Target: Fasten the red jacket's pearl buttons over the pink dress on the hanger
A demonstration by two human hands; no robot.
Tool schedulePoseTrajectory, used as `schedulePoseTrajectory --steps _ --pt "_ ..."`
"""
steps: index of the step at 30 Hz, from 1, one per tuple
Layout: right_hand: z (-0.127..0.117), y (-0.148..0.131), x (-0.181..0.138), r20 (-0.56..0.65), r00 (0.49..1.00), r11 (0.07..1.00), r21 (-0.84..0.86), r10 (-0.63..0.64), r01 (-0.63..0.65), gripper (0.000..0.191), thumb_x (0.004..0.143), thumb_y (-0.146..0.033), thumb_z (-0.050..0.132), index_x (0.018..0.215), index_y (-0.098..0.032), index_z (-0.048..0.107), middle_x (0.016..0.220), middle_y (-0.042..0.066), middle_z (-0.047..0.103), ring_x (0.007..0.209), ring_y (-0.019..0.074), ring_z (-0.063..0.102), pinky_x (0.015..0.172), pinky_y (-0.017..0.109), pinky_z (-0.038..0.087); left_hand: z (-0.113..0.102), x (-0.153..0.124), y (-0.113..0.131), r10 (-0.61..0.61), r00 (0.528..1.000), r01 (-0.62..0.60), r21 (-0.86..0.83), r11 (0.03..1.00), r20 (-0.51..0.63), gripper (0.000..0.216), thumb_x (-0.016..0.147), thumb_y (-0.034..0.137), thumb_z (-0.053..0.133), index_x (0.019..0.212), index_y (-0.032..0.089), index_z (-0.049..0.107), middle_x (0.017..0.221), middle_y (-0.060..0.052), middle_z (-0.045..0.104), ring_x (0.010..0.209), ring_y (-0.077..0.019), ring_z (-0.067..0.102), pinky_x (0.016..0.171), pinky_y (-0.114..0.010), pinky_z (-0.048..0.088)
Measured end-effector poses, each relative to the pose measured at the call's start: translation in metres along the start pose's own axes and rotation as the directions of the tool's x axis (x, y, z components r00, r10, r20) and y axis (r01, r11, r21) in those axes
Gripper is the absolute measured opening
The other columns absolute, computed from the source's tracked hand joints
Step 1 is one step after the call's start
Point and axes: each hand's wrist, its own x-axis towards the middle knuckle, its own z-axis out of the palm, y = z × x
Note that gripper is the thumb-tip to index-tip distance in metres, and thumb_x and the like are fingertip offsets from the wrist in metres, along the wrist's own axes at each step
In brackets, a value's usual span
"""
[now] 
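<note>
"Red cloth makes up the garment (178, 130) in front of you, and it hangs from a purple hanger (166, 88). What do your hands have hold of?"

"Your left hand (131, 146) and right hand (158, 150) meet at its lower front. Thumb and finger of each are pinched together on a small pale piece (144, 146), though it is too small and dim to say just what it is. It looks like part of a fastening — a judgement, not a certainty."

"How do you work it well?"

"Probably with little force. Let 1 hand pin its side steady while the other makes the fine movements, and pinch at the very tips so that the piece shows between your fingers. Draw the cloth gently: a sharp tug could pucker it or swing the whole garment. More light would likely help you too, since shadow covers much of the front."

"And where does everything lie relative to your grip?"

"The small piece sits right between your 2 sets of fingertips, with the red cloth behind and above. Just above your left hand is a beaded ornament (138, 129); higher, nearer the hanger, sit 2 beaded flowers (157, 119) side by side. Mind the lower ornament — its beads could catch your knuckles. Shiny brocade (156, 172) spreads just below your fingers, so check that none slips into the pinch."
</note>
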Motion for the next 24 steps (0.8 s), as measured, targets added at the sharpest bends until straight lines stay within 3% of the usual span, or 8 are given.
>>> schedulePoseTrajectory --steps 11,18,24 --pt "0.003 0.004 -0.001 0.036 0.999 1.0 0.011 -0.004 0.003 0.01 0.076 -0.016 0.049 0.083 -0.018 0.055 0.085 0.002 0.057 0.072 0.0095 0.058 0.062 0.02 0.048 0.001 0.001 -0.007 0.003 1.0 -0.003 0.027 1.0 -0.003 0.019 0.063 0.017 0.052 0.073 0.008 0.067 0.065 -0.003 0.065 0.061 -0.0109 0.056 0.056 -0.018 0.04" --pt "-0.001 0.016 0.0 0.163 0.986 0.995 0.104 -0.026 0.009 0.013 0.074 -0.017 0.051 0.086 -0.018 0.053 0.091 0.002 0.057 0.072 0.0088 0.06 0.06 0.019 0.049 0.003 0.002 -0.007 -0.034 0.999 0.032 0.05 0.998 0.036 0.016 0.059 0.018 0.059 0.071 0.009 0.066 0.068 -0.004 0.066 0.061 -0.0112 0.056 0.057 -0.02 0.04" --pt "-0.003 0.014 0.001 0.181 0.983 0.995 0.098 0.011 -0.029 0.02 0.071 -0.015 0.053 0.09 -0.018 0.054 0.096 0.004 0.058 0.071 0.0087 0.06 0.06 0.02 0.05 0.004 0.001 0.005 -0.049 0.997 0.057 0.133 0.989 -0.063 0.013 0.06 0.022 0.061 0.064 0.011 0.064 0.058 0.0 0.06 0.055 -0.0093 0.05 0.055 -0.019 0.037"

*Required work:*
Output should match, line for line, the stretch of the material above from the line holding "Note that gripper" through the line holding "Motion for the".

*Response below:*
Note that gripper is the thumb-tip to index-tip distance in metres, and thumb_x and the like are fingertip offsets from the wrist in metres, along the wrist's own axes at each step
In brackets, a value's usual span
"""
[now] 
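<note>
"Red cloth makes up the garment (178, 130) in front of you, and it hangs from a purple hanger (166, 88). What do your hands have hold of?"

"Your left hand (131, 146) and right hand (158, 150) meet at its lower front. Thumb and finger of each are pinched together on a small pale piece (144, 146), though it is too small and dim to say just what it is. It looks like part of a fastening — a judgement, not a certainty."

"How do you work it well?"

"Probably with little force. Let 1 hand pin its side steady while the other makes the fine movements, and pinch at the very tips so that the piece shows between your fingers. Draw the cloth gently: a sharp tug could pucker it or swing the whole garment. More light would likely help you too, since shadow covers much of the front."

"And where does everything lie relative to your grip?"

"The small piece sits right between your 2 sets of fingertips, with the red cloth behind and above. Just above your left hand is a beaded ornament (138, 129); higher, nearer the hanger, sit 2 beaded flowers (157, 119) side by side. Mind the lower ornament — its beads could catch your knuckles. Shiny brocade (156, 172) spreads just below your fingers, so check that none slips into the pinch."
</note>
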Motion for the next 24 steps (0.8 s), as measured, targets added at the sharpest bends until straight lines stay within 3% of the usual span, or 8 are given.

With the answer given, the exercise is complete.